▶ [WORK TO BE COMPLETED]
Scan the listing for the word "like" and report every line that contains it.

▶ [SOURCE RECORDS]
═══

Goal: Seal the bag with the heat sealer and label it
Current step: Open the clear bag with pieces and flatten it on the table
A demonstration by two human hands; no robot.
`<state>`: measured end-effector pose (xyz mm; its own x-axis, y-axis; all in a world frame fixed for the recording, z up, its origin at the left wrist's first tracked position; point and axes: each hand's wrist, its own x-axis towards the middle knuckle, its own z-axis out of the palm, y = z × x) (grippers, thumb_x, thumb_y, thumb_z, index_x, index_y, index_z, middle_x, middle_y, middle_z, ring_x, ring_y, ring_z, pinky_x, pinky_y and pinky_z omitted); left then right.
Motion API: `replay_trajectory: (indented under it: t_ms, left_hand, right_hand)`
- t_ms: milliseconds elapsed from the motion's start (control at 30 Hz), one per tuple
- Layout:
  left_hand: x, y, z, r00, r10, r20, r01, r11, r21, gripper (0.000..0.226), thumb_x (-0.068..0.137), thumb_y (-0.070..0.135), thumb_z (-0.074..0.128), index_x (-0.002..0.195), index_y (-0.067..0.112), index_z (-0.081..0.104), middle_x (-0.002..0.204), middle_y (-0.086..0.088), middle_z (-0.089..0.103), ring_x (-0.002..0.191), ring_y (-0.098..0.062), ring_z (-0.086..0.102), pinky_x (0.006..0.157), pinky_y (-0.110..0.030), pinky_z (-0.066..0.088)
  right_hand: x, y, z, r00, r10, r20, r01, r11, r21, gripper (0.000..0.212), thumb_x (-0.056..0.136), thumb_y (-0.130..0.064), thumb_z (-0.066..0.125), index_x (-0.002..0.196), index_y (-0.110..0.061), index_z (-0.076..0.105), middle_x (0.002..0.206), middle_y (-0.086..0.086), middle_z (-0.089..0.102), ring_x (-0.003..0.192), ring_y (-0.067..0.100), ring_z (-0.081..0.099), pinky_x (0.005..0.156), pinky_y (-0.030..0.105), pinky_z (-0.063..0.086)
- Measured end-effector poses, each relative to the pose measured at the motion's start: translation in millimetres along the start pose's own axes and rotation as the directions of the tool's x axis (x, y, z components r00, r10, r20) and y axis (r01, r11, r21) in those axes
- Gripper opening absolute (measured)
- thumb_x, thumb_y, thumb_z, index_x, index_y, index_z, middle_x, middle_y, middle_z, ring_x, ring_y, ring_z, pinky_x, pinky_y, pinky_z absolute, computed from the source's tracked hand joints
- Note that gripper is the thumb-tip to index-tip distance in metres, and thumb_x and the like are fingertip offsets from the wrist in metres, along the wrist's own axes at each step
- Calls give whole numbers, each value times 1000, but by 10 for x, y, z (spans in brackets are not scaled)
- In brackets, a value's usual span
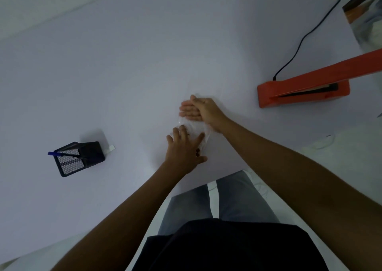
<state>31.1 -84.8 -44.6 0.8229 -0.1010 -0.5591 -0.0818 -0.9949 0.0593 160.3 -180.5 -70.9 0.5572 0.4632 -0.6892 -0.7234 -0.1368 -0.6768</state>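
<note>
Head view looks down on a white bench (103,74) where a clear plastic bag (193,128) lies flat near the middle. Left hand (184,148), fingers spread, presses flat on the bag's near end, where small dark bits show. Right hand (199,109) lies flat, fingers together, on its far end. An orange heat sealer (303,91) sits to the right, arm raised, its black cord (299,45) trailing away. A mesh pen holder (79,159) with a blue pen (56,153) stands at left.

white table (124,64), dim light, pale floor (351,146)
</note>
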Motion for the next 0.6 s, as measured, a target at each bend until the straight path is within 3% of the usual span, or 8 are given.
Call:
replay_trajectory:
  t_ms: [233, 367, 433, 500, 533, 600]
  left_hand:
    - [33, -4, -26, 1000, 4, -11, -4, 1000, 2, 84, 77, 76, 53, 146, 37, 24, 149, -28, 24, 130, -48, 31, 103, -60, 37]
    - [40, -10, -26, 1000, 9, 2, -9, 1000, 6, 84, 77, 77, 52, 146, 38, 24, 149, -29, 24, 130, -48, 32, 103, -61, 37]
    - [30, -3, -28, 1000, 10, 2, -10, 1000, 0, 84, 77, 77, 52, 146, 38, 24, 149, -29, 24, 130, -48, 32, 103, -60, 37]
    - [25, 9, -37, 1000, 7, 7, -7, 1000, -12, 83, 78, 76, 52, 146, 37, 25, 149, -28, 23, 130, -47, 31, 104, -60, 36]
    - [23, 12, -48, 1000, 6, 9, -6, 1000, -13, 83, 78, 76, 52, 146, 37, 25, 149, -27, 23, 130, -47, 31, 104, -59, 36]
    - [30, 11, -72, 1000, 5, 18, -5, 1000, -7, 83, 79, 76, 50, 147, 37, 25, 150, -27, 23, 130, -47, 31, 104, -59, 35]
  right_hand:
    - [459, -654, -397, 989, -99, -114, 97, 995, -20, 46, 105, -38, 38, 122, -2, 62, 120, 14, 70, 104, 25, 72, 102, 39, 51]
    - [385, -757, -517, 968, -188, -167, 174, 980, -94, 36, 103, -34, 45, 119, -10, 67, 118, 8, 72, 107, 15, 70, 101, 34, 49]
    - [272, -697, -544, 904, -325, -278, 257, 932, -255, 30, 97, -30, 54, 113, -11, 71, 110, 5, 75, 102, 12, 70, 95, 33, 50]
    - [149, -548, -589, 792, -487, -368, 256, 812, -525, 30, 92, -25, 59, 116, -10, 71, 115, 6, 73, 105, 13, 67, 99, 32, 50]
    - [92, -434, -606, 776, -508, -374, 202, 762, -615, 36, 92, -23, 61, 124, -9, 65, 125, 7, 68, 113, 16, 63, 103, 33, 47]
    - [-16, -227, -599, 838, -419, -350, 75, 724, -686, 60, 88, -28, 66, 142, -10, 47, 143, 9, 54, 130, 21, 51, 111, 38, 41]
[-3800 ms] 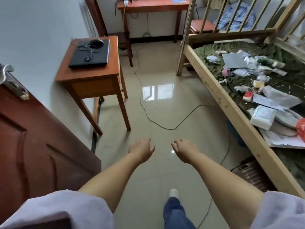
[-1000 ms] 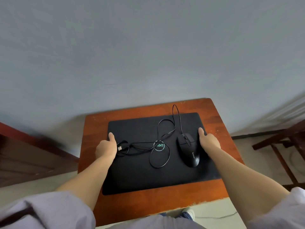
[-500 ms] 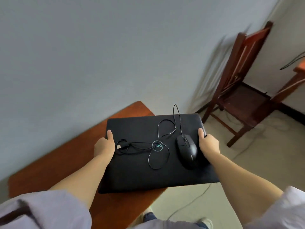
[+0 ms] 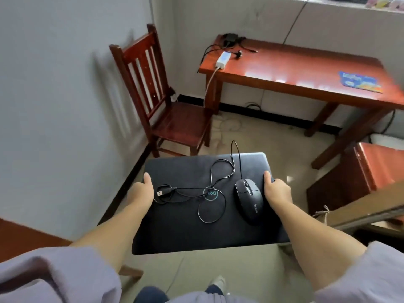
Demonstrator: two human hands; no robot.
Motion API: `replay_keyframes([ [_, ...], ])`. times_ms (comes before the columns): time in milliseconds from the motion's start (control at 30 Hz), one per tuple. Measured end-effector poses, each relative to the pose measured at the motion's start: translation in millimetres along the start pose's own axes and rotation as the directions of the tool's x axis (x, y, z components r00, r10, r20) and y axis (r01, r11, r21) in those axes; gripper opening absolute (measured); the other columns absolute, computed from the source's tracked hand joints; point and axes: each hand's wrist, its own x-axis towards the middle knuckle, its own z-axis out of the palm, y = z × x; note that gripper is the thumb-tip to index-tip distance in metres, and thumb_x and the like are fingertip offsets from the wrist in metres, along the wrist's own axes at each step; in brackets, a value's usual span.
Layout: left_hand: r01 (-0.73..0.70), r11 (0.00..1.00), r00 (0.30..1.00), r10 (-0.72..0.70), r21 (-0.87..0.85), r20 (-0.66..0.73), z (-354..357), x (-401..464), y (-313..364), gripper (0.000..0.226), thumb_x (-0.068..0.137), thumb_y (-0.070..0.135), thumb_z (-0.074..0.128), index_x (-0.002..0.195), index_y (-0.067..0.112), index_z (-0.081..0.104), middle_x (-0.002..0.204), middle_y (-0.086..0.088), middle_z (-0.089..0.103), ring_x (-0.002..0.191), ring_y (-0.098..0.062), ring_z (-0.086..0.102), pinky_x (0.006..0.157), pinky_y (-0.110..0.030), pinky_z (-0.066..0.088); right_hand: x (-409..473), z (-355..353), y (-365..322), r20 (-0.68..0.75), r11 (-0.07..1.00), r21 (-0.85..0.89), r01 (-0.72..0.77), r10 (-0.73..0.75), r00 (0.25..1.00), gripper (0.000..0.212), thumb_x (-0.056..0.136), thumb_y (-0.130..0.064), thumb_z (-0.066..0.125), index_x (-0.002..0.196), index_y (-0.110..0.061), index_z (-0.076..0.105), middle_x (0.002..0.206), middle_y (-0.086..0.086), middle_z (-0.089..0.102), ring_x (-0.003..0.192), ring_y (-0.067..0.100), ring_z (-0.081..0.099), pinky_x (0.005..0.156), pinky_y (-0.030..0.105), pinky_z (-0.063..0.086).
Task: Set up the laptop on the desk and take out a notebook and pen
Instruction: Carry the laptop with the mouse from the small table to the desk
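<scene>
The laptop (image 4: 185,215) is shut and black, and it is held flat in the air above the floor (image 4: 262,138). The left hand (image 4: 141,192) grips its left edge, with the thumb lying on top of the lid. The right hand (image 4: 277,191) grips the right edge the same way. The other fingers of both hands are hidden under the laptop.

In the middle of the lid there is a round blue-green logo, but a wire crosses it and the letters are hard to read. A black mouse (image 4: 249,199) sits on the lid just beside the right hand. Small grey writing on the mouse may say "Lenovo", but it is too small to be sure. The mouse cable (image 4: 215,171) loops over the lid, and its plug (image 4: 161,192) lies just beside the left thumb.

Beyond the laptop stands a red-brown desk (image 4: 306,71) against the wall. On the desk's left end lie a white power strip (image 4: 223,59) and some black wires. On its right end is a blue mat (image 4: 360,81) with blurry writing that cannot be read. A wooden chair (image 4: 166,101) stands left of the desk, by the wall.

Pale purple sleeves (image 4: 54,278) are cut off at the bottom. A white shoe (image 4: 218,283) peeks out below the laptop.
</scene>
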Motion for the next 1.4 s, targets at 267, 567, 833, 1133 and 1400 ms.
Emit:
replay_keyframes([
  [267,-0.207,0.977,0.975,0.201,0.055,0.1,110.0,-17.4,165.4,0.069,0.095,0.05,0.024,0.113,-0.007,0.057,0.122,-0.026,0.059,0.112,-0.041,0.054,0.092,-0.042,0.042,106.0,-97.7,58.5,-0.16,0.985,0.025,-0.168,0.17,0.972,0.069,0.089,-0.06,0.028,0.108,-0.002,0.06,0.116,0.022,0.061,0.105,0.039,0.056,0.081,0.039,0.043],
  [567,-0.27,0.962,0.952,0.26,0.043,0.163,215.3,56.0,347.6,0.07,0.094,0.052,0.027,0.117,-0.009,0.054,0.123,-0.029,0.058,0.114,-0.043,0.053,0.095,-0.044,0.042,284.5,-140.6,21.5,-0.18,0.974,0.063,-0.219,0.227,0.957,0.069,0.092,-0.056,0.028,0.115,0.003,0.056,0.123,0.026,0.057,0.113,0.041,0.053,0.09,0.041,0.043],
  [833,-0.335,0.939,0.93,0.315,0.082,0.189,267.9,125.0,533.4,0.069,0.095,0.051,0.026,0.112,-0.008,0.058,0.12,-0.027,0.06,0.112,-0.042,0.055,0.094,-0.042,0.043,449.2,-177.4,-42.3,-0.168,0.957,0.067,-0.281,0.288,0.943,0.069,0.093,-0.054,0.026,0.114,0.005,0.056,0.123,0.027,0.057,0.113,0.039,0.053,0.09,0.041,0.042],
  [1133,-0.341,0.938,0.933,0.331,0.055,0.145,354.7,199.8,719.2,0.069,0.094,0.05,0.028,0.108,-0.009,0.059,0.116,-0.028,0.061,0.107,-0.042,0.056,0.089,-0.041,0.045,662.0,-219.9,-108.5,-0.162,0.972,0.059,-0.227,0.234,0.959,0.07,0.094,-0.052,0.027,0.113,0.008,0.057,0.122,0.029,0.057,0.112,0.041,0.053,0.091,0.04,0.043],
  [1400,-0.244,0.967,0.966,0.237,0.067,0.1,422.1,264.7,842.6,0.069,0.095,0.05,0.027,0.107,-0.01,0.059,0.114,-0.03,0.062,0.108,-0.042,0.056,0.091,-0.043,0.044,841.4,-250.1,-170.7,-0.109,0.987,-0.03,-0.16,0.156,0.982,0.072,0.094,-0.052,0.024,0.113,0.009,0.055,0.12,0.03,0.057,0.11,0.042,0.052,0.087,0.041,0.042],
])
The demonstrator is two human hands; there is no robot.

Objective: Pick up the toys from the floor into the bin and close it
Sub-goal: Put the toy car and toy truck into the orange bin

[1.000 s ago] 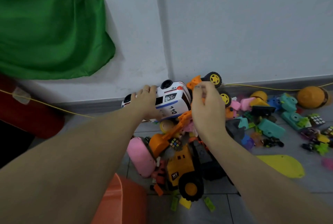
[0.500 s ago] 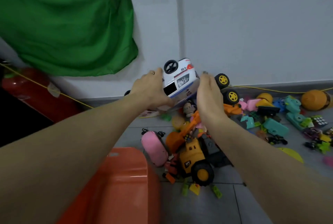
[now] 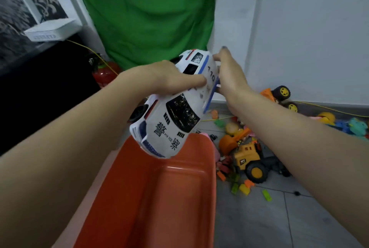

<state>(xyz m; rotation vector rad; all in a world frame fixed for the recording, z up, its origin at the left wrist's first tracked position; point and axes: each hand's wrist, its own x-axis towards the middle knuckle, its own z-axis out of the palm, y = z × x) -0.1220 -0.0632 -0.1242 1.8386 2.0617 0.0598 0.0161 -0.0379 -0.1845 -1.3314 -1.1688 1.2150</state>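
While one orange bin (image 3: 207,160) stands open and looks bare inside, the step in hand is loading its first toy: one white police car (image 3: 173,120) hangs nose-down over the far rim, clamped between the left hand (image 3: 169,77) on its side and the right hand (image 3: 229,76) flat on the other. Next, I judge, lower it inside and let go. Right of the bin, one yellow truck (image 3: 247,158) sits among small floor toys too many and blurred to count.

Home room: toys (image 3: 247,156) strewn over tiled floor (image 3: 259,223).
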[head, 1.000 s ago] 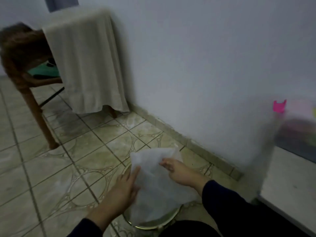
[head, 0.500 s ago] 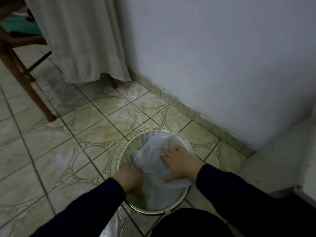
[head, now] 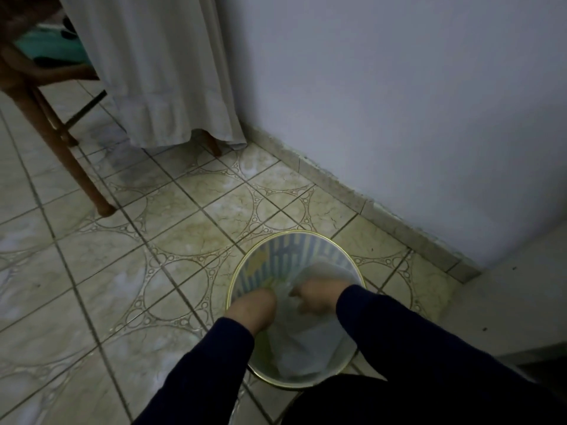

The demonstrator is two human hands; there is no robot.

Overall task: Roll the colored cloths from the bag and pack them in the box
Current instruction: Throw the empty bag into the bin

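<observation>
A round bin (head: 295, 234) with a gold rim and a striped inner wall stands on the tiled floor. A thin white bag (head: 306, 342) lies crumpled inside it. My left hand (head: 254, 305) reaches down into the bin at the bag's left side, with its fingers hidden below. My right hand (head: 316, 294) is curled on the top of the bag and presses it down. No colored cloths and no box are in view.
A wooden chair leg (head: 76, 167) and a hanging white cloth (head: 159, 72) stand at the upper left. The wall with its skirting (head: 352, 194) runs just behind the bin. A pale ledge (head: 515, 302) sits at the right.
The white bag went from held up above the bin to pushed down inside it. Both hands sank deeper into the bin, and the view tilted downward.
</observation>
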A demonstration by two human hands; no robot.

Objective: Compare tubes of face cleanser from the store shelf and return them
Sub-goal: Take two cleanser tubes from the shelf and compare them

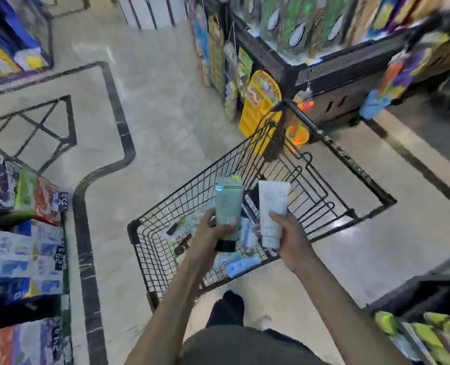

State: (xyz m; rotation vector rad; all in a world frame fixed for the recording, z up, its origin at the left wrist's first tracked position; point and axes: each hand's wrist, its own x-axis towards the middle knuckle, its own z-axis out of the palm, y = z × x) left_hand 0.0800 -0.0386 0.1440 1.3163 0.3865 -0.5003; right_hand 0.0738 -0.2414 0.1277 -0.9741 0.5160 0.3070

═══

▶ [SOLUTION FOR THIS EXERCISE]
- Note that gripper is the thumb-tip to index-tip distance in metres, and thumb_x and the like are fingertip offsets from the wrist in metres, along the wrist's own axes at each step
Motion API: `replay_keyframes([ [_, ...], ])`. times_ms (comes before the columns): time in milliseconds from the motion's start (control at 30 Hz), one per tuple. Measured end-effector poses, each relative to the pose measured at the motion's start: translation in millimetres along the start pose's own axes and rotation as the directions of the tool's x axis (x, y, z components r00, r10, r20) and y axis (r01, r11, r21) in those axes; gripper opening absolute (measured); the other columns absolute, computed from the source's tracked hand joints; point and axes: each hand's wrist, its own x-axis towards the middle knuckle, its own z-axis out of the palm, y = z × x; note that gripper is the thumb-tip to index-tip distance in metres, and thumb_x and the like are fingertip offsets from the wrist in metres, along the wrist's own axes at each step; in brackets, a value's usual span.

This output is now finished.